=== Working data ===

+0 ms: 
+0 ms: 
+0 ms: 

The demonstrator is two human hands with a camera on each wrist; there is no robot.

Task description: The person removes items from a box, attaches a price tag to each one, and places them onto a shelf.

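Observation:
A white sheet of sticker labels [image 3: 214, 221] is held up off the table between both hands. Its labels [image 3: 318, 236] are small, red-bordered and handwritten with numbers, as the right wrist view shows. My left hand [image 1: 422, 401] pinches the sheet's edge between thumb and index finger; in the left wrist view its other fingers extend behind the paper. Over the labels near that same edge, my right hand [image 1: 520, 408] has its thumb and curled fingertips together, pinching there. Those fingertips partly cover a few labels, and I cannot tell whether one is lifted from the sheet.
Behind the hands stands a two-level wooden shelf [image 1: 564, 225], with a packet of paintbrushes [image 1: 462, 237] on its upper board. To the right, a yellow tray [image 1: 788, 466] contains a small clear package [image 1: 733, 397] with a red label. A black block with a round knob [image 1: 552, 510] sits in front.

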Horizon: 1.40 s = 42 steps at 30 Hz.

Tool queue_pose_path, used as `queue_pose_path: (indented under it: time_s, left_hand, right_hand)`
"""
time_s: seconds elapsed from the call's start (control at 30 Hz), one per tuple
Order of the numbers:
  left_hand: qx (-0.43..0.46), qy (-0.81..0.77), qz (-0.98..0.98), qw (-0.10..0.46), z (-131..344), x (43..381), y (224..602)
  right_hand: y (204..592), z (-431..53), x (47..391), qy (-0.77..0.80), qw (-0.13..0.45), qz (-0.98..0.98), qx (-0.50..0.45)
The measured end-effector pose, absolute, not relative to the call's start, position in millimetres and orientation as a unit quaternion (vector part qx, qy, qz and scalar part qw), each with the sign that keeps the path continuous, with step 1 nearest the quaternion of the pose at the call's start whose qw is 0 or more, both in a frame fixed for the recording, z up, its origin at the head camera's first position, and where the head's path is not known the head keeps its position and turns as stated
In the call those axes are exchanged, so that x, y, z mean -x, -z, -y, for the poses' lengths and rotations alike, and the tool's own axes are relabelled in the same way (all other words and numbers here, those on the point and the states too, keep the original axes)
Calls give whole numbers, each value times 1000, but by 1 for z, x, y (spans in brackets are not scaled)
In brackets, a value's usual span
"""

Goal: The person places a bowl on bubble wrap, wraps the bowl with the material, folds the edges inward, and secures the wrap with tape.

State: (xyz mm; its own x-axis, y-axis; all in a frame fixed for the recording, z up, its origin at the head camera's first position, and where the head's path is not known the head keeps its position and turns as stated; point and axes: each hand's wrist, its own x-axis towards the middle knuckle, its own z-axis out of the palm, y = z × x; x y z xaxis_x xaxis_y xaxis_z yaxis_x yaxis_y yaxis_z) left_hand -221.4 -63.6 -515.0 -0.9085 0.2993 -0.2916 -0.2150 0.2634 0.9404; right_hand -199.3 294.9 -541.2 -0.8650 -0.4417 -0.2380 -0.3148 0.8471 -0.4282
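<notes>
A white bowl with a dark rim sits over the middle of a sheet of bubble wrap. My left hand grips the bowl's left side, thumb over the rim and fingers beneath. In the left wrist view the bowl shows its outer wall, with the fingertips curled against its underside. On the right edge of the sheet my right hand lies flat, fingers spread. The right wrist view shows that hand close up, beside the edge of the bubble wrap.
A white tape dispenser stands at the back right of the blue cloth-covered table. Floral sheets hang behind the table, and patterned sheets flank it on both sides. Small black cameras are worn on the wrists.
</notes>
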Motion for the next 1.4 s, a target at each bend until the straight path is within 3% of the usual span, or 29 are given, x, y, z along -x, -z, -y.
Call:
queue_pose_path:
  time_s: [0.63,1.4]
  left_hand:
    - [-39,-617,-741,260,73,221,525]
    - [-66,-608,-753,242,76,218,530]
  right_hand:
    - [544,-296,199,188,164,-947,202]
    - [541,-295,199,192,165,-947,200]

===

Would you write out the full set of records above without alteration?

Output for this task
+0 ms: 
+0 ms: 
+0 ms: 

The demonstrator is two human hands with a camera on each wrist; there is no robot.

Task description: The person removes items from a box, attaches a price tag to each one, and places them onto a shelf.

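Observation:
A white sheet of sticker labels [image 3: 214, 221] is held up off the table between both hands. Its labels [image 3: 318, 236] are small, red-bordered and handwritten with numbers, as the right wrist view shows. My left hand [image 1: 422, 401] pinches the sheet's edge between thumb and index finger; in the left wrist view its other fingers extend behind the paper. Over the labels near that same edge, my right hand [image 1: 520, 408] has its thumb and curled fingertips together, pinching there. Those fingertips partly cover a few labels, and I cannot tell whether one is lifted from the sheet.
Behind the hands stands a two-level wooden shelf [image 1: 564, 225], with a packet of paintbrushes [image 1: 462, 237] on its upper board. To the right, a yellow tray [image 1: 788, 466] contains a small clear package [image 1: 733, 397] with a red label. A black block with a round knob [image 1: 552, 510] sits in front.
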
Horizon: 1.40 s = 42 steps at 30 Hz.

Tool queue_pose_path, used as `queue_pose_path: (indented under it: time_s, left_hand, right_hand)`
"""
time_s: seconds elapsed from the call's start (control at 30 Hz), one per tuple
Order of the numbers:
  left_hand: qx (-0.43..0.46), qy (-0.81..0.77), qz (-0.98..0.98), qw (-0.10..0.46), z (-131..344), x (43..381), y (224..602)
  right_hand: y (204..592), z (-431..53), x (47..391), qy (-0.77..0.80), qw (-0.13..0.45), qz (-0.98..0.98), qx (-0.50..0.45)
The measured end-effector pose, absolute, not relative to the call's start, position in millimetres and orientation as a unit quaternion (vector part qx, qy, qz and scalar part qw), each with the sign that keeps the path continuous, with step 1 nearest the quaternion of the pose at the call's start whose qw is 0 or more, both in a frame fixed for the recording, z up, its origin at the head camera's first position, and where the head's path is not known the head keeps its position and turns as stated
In the call those axes are exchanged, so that x, y, z mean -x, -z, -y, for the poses' lengths and rotations alike, and the tool's own axes are relabelled in the same way (all other words and numbers here, those on the point and the states too, keep the original axes)
Calls give whole numbers, each value times 1000, but by 1 for z, x, y (spans in brackets are not scaled)
In brackets, a value's usual span
"""

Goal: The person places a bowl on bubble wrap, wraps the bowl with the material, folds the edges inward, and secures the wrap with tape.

State: (xyz mm; its own x-axis, y-axis; all in a frame fixed for the recording, z up, its origin at the head camera's first position, and where the head's path is not known the head keeps its position and turns as stated; point and axes: each hand's wrist, its own x-axis towards the middle knuckle, its own z-axis out of the palm, y = z × x; x y z xaxis_x xaxis_y xaxis_z yaxis_x yaxis_y yaxis_z) left_hand -221.4 -63.6 -515.0 -0.9085 0.2993 -0.2916 -0.2150 0.2634 0.9404; right_hand -199.3 294.9 -541.2 -0.8650 -0.4417 -0.2380 -0.3148 0.8471 -0.4282
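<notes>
A white bowl with a dark rim sits over the middle of a sheet of bubble wrap. My left hand grips the bowl's left side, thumb over the rim and fingers beneath. In the left wrist view the bowl shows its outer wall, with the fingertips curled against its underside. On the right edge of the sheet my right hand lies flat, fingers spread. The right wrist view shows that hand close up, beside the edge of the bubble wrap.
A white tape dispenser stands at the back right of the blue cloth-covered table. Floral sheets hang behind the table, and patterned sheets flank it on both sides. Small black cameras are worn on the wrists.
</notes>
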Motion for the next 1.4 s, a target at each bend until the straight path is within 3% of the usual span, or 29 are given, x, y, z along -x, -z, -y.
Call:
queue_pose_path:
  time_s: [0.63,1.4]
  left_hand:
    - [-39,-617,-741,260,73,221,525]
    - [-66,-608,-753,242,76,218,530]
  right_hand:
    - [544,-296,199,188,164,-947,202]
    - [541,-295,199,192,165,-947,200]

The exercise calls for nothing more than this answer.